Fractions_ The First Half of the Fall Revolution - Ken MacLeod [122]
Or so it seemed. Perhaps it was just his own frustration. One of the liberating discoveries he’d made in reading the humanist philosophers was the innocence of furtive masturbation, but that was not much comfort here. By historical standards Beulah City wasn’t too bad: its churches denounced premarital sex but encouraged early marriage; its laws forbade homosexuality (theoretically on pain of death, but in practice it was almost impossible to bring a conviction, and anybody charged with it had every opportunity to shake the dust of Beulah City from their feet) and abortion, although they tolerated contraception. The only grounds for divorce that it recognized were adultery or desertion, but the complete ban on any public explicitness about sex was coupled with a reasonable provision of counselling for legally married couples. Even so, that left plenty of room for sexual ignorance, incompatibility and misery, to say nothing of hypocrisy.
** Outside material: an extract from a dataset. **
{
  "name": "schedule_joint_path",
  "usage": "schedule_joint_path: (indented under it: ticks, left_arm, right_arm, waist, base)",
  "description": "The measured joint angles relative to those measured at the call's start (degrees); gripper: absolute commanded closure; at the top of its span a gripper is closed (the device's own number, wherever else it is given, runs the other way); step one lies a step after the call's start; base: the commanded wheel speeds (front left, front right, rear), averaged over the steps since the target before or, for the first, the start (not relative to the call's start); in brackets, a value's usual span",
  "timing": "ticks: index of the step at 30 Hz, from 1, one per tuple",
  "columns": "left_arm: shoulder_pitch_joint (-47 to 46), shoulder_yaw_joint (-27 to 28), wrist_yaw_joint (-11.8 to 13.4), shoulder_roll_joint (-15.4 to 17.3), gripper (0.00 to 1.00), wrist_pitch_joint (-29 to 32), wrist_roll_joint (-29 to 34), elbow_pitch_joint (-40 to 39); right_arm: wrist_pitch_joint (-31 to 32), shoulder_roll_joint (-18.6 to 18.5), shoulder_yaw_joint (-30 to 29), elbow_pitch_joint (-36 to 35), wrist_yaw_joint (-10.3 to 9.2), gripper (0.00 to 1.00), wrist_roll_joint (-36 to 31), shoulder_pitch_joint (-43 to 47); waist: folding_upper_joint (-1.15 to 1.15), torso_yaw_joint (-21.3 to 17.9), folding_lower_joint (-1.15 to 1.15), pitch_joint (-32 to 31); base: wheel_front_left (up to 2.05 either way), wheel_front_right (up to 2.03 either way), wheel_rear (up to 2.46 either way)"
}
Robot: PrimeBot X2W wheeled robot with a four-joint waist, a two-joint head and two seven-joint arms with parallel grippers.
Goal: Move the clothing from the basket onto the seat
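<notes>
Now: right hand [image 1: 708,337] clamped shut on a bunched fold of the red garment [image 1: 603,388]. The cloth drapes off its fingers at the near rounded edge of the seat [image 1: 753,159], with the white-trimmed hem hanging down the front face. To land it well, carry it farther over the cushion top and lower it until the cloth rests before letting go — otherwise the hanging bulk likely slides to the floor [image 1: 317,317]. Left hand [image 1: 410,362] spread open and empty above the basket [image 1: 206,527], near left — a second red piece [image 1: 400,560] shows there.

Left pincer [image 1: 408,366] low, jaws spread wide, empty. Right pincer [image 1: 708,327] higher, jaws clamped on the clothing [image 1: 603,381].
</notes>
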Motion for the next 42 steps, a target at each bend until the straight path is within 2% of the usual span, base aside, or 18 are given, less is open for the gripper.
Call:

Coming from that environment into this part of Norlonto was like stepping from an air-conditioned building into a hurricane. The pervasive pornography and prostitution had repelled him. He wasn’t sure whether his objection derived from the Christian beliefs he’d rejected or the humanist principles he’d embraced. The people in the Collective showed no interest in commercial sex, but he felt they disapproved of it. Their own sexual attitudes and relationships were difficult to figure out with social skills developed for an entirely different society. Mary, Alasdair, Dafyd, Lyn, Tai, Stone and the rest were to him so many black boxes, connected by arrows of desire.
Mary Abid’s long black hair and large dark eyes had been a target for some of his arrows, but she had a thing going with Stone (that relationship, at least, had been easy to identify). Jordan had also quite fancied Tai, and had even – shyly, obliquely – attempted some chatting up until he’d realized the slim, small, pretty Singaporean wasn’t a girl. And wasn’t gay either, just in case that still-unthinkable thought had crossed his mind. So until now he’d made do with highly unrealistic fantasies about Janis, whose image had floated in and out of the background of his communications with Moh.
He felt absurdly ashamed of that now as he looked at the two pictures of Cat. He didn’t want a fantasy of Cat; he wanted – it was a distinction realized, a revelation, a resolve – the reality of her. You couldn’t fall in love with someone you didn’t know, with a face in a picture; but looking at those pictures he wanted nothing else but to find this woman, to have her and hold her and protect her. And if she wouldn’t have that, if she wouldn’t have him, he could at the very least try to dissuade her from putting her beautiful body on the line in those futile fights.
Tired and restless, he threw himself face-down on the bed. For a few minutes he slept, then woke with a dribble of spittle and sweat on the pillow under the corner of his mouth. He rolled over and lay with his hands behind his head. Posters shouted down at him from the walls. British Troops Out Of English Troops Out Of London Troops Out Of Federal Troops To. Solidarity with this. Solidarity with that. Solidarity with Solidarity. (Now, what the heck did that mean?)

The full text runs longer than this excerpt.